ASSIGNMENT: The answer must restate the listing word for word, without its images.

DATASET ENTRIES:
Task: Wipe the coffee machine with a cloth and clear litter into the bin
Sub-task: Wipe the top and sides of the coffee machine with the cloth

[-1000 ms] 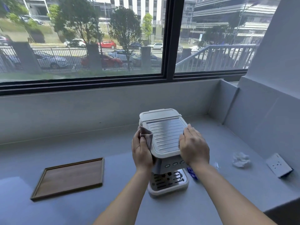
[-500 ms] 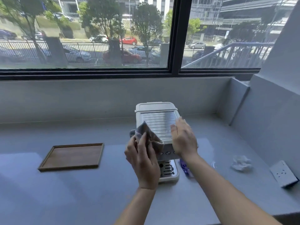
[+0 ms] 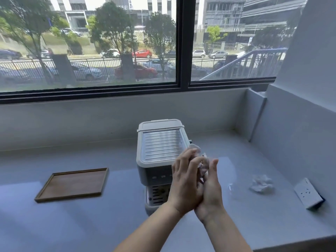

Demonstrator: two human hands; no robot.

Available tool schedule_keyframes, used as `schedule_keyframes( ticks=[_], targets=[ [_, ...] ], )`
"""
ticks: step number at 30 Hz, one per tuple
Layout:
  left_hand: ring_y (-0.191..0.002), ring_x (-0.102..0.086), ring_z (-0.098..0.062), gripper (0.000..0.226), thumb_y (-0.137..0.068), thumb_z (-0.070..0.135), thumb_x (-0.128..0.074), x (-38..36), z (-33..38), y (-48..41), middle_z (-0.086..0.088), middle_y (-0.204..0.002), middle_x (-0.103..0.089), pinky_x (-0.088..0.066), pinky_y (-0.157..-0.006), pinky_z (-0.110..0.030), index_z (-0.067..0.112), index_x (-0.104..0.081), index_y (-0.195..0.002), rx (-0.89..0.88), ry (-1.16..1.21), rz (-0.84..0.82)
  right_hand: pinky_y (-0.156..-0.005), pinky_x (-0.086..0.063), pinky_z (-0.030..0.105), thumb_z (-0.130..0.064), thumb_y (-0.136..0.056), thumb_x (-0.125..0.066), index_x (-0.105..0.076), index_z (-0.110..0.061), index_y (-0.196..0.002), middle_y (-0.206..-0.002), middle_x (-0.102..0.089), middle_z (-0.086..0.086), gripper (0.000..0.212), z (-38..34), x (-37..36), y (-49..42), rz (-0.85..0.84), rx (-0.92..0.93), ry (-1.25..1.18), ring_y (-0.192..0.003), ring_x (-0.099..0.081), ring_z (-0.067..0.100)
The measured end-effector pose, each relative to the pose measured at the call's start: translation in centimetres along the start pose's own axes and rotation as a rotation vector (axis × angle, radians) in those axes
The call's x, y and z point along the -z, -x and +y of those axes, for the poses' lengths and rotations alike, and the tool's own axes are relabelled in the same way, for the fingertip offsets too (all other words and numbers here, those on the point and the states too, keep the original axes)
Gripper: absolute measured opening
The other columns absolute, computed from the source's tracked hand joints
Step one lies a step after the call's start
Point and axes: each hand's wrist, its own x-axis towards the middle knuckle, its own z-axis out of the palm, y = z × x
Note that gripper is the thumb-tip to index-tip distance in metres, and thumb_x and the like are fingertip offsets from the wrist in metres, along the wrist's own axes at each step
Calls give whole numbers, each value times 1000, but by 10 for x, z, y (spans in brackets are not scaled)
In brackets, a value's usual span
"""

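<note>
Coffee machine (image 3: 160, 148) sitting centre frame on grey counter (image 3: 109, 224). Left hand (image 3: 185, 180) curling fingers round blurred cloth (image 3: 202, 163), just right of machine front. Right hand (image 3: 211, 191) pressing against it, fingers hidden, grip unclear. Worth bunching cloth compactly, exposing clean face before wiping ribbed top.

Both forearms reach forward, hands joined. The left hand (image 3: 185, 180) curls its fingers (image 3: 182, 160) over a crumpled cloth (image 3: 202, 161); the right hand (image 3: 211, 190) presses its palm against it, fingers nearly straight.
</note>
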Motion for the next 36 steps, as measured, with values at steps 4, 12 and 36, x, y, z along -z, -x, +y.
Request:
schedule_keyframes(
  ticks=[4, 12, 36],
  targets=[
    [-148, -24, -18, 83, -59, -3, -47, 25, 7, -2, 1, -154, -37, -23, -120, -34, 17, -46, -139, 27, 343, -303, -96, -50, 37, -48, -94, -58, -60, -10, -128, -129, -63, 10, 52, -1, 10, -13, -49, 60, -111, -117, -62, 22],
    [-148, -25, -24, 65, -98, 60, -7, 80, -69, -34, -4, -158, -33, -14, -121, -47, 29, -38, -147, 192, -710, -501, -70, -52, 37, -38, -91, -60, -68, -17, -97, -85, -69, 0, 24, -15, 1, -69, 155, 336, 613, -79, -63, 15],
    [-144, -30, -26, 57, -98, 55, -15, 74, -69, -29, -2, -153, -40, -21, -118, -46, 30, -37, -144, 192, -712, -477, -63, -48, 40, -52, -75, -60, -69, -29, -77, -64, -64, -3, 24, 16, 44, -56, 303, 214, 678, -66, -57, 23]
  ],
)
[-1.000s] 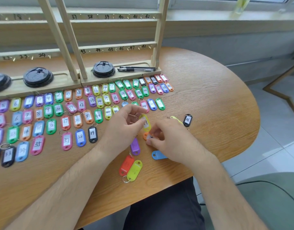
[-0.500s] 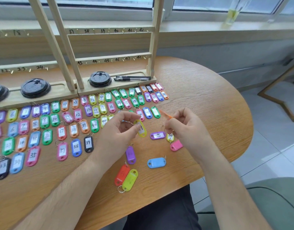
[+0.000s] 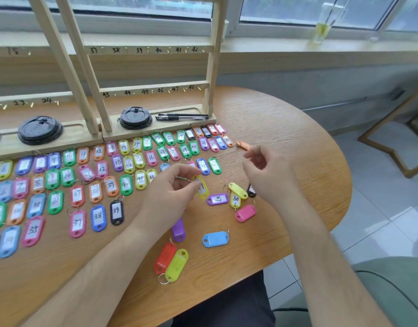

WRITTEN REPLY:
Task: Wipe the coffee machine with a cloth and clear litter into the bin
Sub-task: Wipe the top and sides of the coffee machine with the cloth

[-1000 ms] 
[-500 ms] 
[+0 ms] 

Demonstrator: two human hands; no robot.

Available tool schedule_keyframes, used as `schedule_keyframes( ticks=[_], targets=[ [_, ...] ], )`
"""
ticks: step number at 30 Hz, one per tuple
Layout:
  left_hand: ring_y (-0.191..0.002), ring_x (-0.102..0.086), ring_z (-0.098..0.062), gripper (0.000..0.226), thumb_y (-0.137..0.068), thumb_z (-0.070..0.135), thumb_x (-0.128..0.074), x (-38..36), z (-33..38), y (-48..41), middle_z (-0.086..0.088), middle_y (-0.204..0.002), middle_x (-0.103..0.089), pinky_x (-0.088..0.066), pinky_y (-0.157..-0.006), pinky_z (-0.110..0.030), index_z (-0.067..0.112), index_x (-0.104..0.081), index_y (-0.195..0.002), rx (-0.89..0.88), ry (-1.16..1.21), rz (-0.84..0.82)
  right_hand: pinky_y (-0.156..-0.005), pinky_x (-0.086..0.063), pinky_z (-0.030..0.105), thumb_z (-0.130..0.064), thumb_y (-0.136..0.056), thumb_x (-0.125..0.066), index_x (-0.105..0.076), index_z (-0.110..0.061), index_y (-0.196..0.002), middle_y (-0.206..-0.002), middle_x (-0.102..0.089), middle_z (-0.086..0.086), gripper (0.000..0.212), z (-38..34), x (-37..36), y (-49..42), rz (-0.85..0.84), rx (-0.92..0.93), ry (-1.25..1.18), ring_y (-0.192..0.003), ring_x (-0.099..0.081), ring_z (-0.067..0.100)
The measured end-effector pose, each relative to the pose measured at the call's start: translation in centimetres along the start pose's own axes and rotation as a rotation vector (axis × angle, radians) in those axes
The call's x, y and z point along the -z, -x and +y of those axes, for the poses' lengths and rotations alike, and the tool's own axes are relabelled in the same way, for the fingertip offsets too (all other words and numbers here, those on the point and the states too, keep the original axes)
Gripper: absolute measured opening
The other columns absolute, computed from the source's tracked hand joints
Step one lies a step after the call's start
Point and axes: each hand's wrist, its own x-axis towards the middle knuckle, its own z-axis out of the palm, y = z × x
Note that gripper is the thumb-tip to index-tip distance in metres, and thumb_x and the like are fingertip offsets from the wrist in metres, along the wrist's own axes at each step
Calls give whole numbers, each value times 1000, but by 10 for x, z, y (spans in brackets are not scaled)
In brackets, a value's usual span
"""

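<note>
Coffee machine (image 3: 160, 148) sitting centre frame on grey counter (image 3: 109, 224). Left hand (image 3: 185, 180) curling fingers round blurred cloth (image 3: 202, 163), just right of machine front. Right hand (image 3: 211, 191) pressing against it, fingers hidden, grip unclear. Worth bunching cloth compactly, exposing clean face before wiping ribbed top.

Both forearms reach forward, hands joined. The left hand (image 3: 185, 180) curls its fingers (image 3: 182, 160) over a crumpled cloth (image 3: 202, 161); the right hand (image 3: 211, 190) presses its palm against it, fingers nearly straight.
</note>
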Motion for the next 36 steps, as measured, with values at steps 4, 12 and 36, x, y, z along -z, -x, +y.
Request:
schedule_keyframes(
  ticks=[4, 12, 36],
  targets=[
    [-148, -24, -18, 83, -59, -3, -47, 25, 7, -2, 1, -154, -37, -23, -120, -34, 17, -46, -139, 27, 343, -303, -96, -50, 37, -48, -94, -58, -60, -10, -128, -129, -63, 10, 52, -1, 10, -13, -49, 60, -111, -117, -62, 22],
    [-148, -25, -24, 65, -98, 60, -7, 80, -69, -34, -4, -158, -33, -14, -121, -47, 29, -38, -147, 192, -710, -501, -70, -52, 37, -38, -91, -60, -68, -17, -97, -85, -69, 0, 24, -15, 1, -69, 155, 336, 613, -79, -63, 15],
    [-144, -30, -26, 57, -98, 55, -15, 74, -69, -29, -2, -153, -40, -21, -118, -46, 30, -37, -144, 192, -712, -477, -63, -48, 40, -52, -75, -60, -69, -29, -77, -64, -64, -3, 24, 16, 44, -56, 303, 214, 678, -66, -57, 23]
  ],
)
[-1.000s] 
[-0.500s] 
[+0.000s] 

That concludes the answer to this exercise.